Thursday, March 3, 2011

As the stones, sand and soil of the hill get pulverized, the economic and Socio-Cultural spine of the Community also breaks.

When a hill is broken, then it is not only the rock that crumbles, the Social organization of the Adivasi Community are also disintegrates.
As the stones, sand and soil of the hill get pulverized, the economic and Socio-Cultural spine of the Community also breaks. Which the razing of the hills, their language and collective strength also shatters. Along with this, their natural way of live breathes its last. As the broken pieces of the rocks get relegated to the dump as trash, along with them go the existence and identity of the Adaivasi.
This is the sad tale of woe told by the centuries-old sasandiri under the tamarind tree, and the broken pieces of walls and bits of roof tiles of the Adivasi homes bulldozed to make space for the open cast mines for Uranium in the Bbanduhurag Hills if the Dhalbhoomgadh region of the Singhbhoom district in the eastern region of the Jharkhand state. The undulating hills of Banduhurang region have nurtured the Ho adivasi for centuries in their lap. In these hill ranges, calves, kids and lambs used to romp about to the melodies from the flutes of the cowherds tending the sheep and goats. The communities settled on the slopes of these hills used to be roused from their sweet slumber by crowing of roosters. Now all that is heard is the thunder of explosions and drills of the open cast mines.
The villages of the Ho adivasis settled on the slopes of the Banduhurang hills have been completely destroyed. First, the sixteen families were displaced by the Company. Then the houses of six families were bulldozed. The people were forcibly pushed o to trucks. The people who were outdoors in their yards were not allowed to enter their houses. Their household articles were thrown haphazardly into trucks by the police constables and people sent by the Company. The people were pushed onto vehicles and shunted off to a residential building in the Turamdih Resettlement area. But their cows and bulls, goats, poultry and chengna were left behind.(3 August 05). Later the people went back and claimed their cows, bulls, goats hens and chengna. The human beings were accommodated in houses in the colony, but as there was no provision to house their animal-wealth-their cattle , goats and hens, the animals got scattered and wandered all over the area, some even were lost
The Social, economic, and cultural identity of the nature based Adivasi society bloossoms and evolves only in the milieu of shrubs and hers, grass and hay, trees and plants, diverse life forms, rivers and canals, streams, jungles and hills, and fields and barns. The produce from the fields and gardens of Adivasi is sufficient to provide food for six months. Nature provides food for another six months in the form of leaves, foliage roots and tubers, flowers and fruits. The roots and tubers, grass and hay, trees and vines are the ‘health shield’ of the Adivasi society.

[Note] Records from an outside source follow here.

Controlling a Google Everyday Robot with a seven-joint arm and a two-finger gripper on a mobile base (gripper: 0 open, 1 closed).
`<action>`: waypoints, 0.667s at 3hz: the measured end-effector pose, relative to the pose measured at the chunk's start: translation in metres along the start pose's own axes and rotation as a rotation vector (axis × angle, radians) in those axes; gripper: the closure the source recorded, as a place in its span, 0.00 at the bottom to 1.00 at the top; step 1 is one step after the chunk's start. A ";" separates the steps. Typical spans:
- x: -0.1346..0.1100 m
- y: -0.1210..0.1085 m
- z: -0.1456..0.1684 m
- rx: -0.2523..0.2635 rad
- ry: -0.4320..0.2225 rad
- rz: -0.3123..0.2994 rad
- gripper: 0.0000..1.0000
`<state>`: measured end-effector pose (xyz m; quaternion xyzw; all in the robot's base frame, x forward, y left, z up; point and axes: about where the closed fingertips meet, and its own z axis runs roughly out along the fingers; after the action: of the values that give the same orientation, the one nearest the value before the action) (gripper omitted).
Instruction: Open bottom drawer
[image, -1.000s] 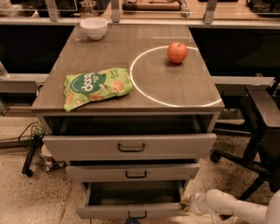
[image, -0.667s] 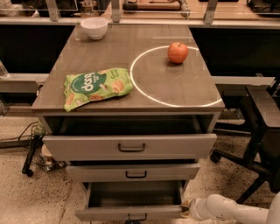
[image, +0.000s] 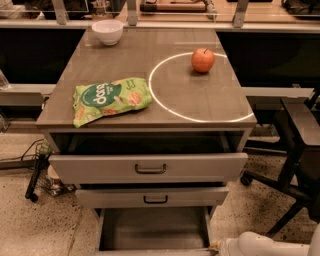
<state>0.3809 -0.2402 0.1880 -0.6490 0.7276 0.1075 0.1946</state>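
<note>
Bottom drawer (image: 152, 229) stood pulled well out, its grey tray showing, just to the left of the gripper (image: 218, 246), which lay low at the drawer's right front corner. I judge it was there to draw the front outward; whether it was wide, narrow or holding something I could not tell.

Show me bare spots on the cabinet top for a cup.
Bare: inside the white ring, nearer than the apple; between bowl and chip bag. Crowded: front left, the bag. The gripper hangs at the bottom drawer's right front corner.
</note>
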 end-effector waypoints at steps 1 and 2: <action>-0.004 0.023 0.001 -0.047 0.003 0.002 0.51; -0.006 0.050 -0.003 -0.094 0.010 0.013 0.20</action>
<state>0.3319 -0.2292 0.1885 -0.6533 0.7268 0.1397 0.1596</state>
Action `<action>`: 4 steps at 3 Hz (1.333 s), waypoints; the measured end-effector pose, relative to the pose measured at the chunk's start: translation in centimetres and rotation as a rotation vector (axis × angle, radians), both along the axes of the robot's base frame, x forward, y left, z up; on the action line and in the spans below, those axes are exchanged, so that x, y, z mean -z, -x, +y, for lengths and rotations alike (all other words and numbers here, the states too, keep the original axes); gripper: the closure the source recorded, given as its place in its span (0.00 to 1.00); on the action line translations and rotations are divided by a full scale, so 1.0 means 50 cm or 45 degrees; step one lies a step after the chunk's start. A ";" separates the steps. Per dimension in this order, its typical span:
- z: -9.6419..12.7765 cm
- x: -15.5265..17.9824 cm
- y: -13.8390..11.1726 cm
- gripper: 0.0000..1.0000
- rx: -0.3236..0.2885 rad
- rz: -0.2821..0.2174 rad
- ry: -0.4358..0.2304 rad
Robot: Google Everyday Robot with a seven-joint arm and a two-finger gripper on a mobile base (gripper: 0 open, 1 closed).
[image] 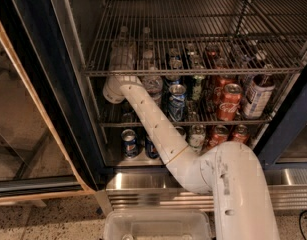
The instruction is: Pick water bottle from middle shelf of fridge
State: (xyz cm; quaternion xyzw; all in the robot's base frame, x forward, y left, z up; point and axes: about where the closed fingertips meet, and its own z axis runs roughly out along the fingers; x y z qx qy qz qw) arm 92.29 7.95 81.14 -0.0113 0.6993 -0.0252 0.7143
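Setting: speckled floor (23,219) in front of the fridge (58,84). Its glass door (18,114) is open at left. View is from above, into the compartment.

Water bottle (124,36): upright at the far left of the table (110,124), here the middle wire shelf. Seen only through the rods of the upper rack (203,34); pale cap on top.

End effector (122,59): on the near side of the water bottle, right at it, also behind the upper rack's rods. Contact cannot be made out. Released or clenched: cannot tell.

Arm (158,129): white, runs from lower right up to the left. It crosses the table's front bar, and the wrist sits just under the upper rack's front bar.

Same table, just right of the arm: second clear bottle (152,84), upright. Further right are a blue can (177,101), a red Coca-Cola can (229,101) and a white-labelled bottle (256,96) at the right end.

Below the table: blue cans (129,143) left of the arm, red cans (219,134) right of it. Ribbed steel base panel (138,196) beneath. Clear plastic bin (158,226) at the near edge.
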 end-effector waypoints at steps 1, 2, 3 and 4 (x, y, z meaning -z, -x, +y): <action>0.005 0.000 0.014 1.00 -0.009 -0.003 -0.011; 0.015 -0.007 0.035 1.00 -0.025 -0.007 -0.023; 0.036 -0.014 0.075 1.00 -0.074 -0.001 -0.014; 0.036 -0.014 0.075 1.00 -0.074 -0.001 -0.014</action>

In today’s era of economic liberalization, where the Adivasi peasants cannot afford the anti-malarial tablets, they pluck bhuineem from the jangles and scrub and treat the victims of malaria. The Adivasi Society takes a lot from nature, but it returns tow ice that what it takes. That is the reason that wherever there is Adivasi Society, only there one finds jugles and trees, and gurgling rivers and streams. Surrounding the fields of crop swing the white kaansi flowers in the month of Kunwar-bhado.(September-October) In the fields of goda Dhan( paddy Field) Smile the yellow flowers of Sunai and Arhar . Taalsa hill and Nannndoop hill that lie ahead of Banduhurang give the feeling the glory of Jharkhand. The Banduhurang hill range is 2.5 kilometers in length and one kilometer wide. The main stream of this region flows from the western edge of Banduhurang hill, traveling a distance of the three kilometers before joining the Kharkaai River. According to the EIEA-E MP report of UCIL, the region to be mined is 287.153 hectares (687.330 acres) of which 48.874 hectares fall under Talsa Village, 89.165 hectares fall under Banduhurang village, and 140.115 hectares fall under Kerwa Dungri Village. The mining belt includes 145.155 hectares of arable land, 66.106 hectares of Forest land, 23.570 hectares of Grazing land and 5.235 hectares are Surface Water. The lifetime of the mine is 27 years only.